Scan the data, and whenever a line contains "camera", copy it.
BEGIN Stored data
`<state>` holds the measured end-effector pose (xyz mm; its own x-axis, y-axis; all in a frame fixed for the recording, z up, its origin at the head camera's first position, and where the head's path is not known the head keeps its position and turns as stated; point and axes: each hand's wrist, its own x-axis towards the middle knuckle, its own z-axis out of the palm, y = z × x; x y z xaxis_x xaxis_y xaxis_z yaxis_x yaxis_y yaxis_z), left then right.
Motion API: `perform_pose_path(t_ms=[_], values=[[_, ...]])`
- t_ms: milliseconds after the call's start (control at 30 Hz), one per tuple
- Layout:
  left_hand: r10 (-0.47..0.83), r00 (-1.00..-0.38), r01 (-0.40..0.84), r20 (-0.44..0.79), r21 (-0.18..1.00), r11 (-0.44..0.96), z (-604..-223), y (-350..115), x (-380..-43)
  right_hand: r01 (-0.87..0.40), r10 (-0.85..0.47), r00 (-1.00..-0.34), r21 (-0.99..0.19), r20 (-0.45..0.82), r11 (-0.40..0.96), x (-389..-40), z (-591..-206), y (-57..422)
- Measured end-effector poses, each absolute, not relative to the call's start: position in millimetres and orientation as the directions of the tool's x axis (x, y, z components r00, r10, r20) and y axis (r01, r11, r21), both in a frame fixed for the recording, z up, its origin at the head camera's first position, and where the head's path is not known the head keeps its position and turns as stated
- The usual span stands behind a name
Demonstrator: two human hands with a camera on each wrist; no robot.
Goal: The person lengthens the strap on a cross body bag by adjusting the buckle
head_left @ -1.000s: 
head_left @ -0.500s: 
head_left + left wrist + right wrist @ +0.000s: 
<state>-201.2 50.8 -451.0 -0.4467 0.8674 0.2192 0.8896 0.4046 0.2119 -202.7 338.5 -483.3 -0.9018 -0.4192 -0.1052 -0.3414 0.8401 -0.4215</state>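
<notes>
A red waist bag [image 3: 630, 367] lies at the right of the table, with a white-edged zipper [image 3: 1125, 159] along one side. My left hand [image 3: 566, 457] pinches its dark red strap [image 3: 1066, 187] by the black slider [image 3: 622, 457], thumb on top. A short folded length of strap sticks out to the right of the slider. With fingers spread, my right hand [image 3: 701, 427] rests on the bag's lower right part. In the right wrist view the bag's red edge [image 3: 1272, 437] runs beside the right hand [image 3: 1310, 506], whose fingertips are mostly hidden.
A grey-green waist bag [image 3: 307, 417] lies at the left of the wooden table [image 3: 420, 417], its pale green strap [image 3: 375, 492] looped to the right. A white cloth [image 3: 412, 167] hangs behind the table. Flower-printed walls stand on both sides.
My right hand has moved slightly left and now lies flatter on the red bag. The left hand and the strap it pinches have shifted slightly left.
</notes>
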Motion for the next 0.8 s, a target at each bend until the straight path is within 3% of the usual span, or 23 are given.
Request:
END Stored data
Task answer:
`<state>` holds the measured end-effector pose (xyz mm; its own x-axis, y-axis; all in a frame fixed for the recording, z up, its origin at the head camera's first position, and where the head's path is not known the head keeps its position and turns as stated; point and axes: each hand's wrist, its own x-axis towards the middle knuckle, its own z-axis out of the palm, y = z × x; x y z xaxis_x xaxis_y xaxis_z yaxis_x yaxis_y yaxis_z), left then right.
- Measured end-effector poses, each absolute, not relative to the call's start: position in millimetres and orientation as the directions of the tool's x axis (x, y, z components r00, r10, r20) and y axis (r01, r11, r21), both in a frame fixed for the recording, z up, its origin at the head camera's first position, and where the head's path is not known the head keeps its position and turns as stated
Demonstrator: two human hands with a camera on each wrist; no robot.

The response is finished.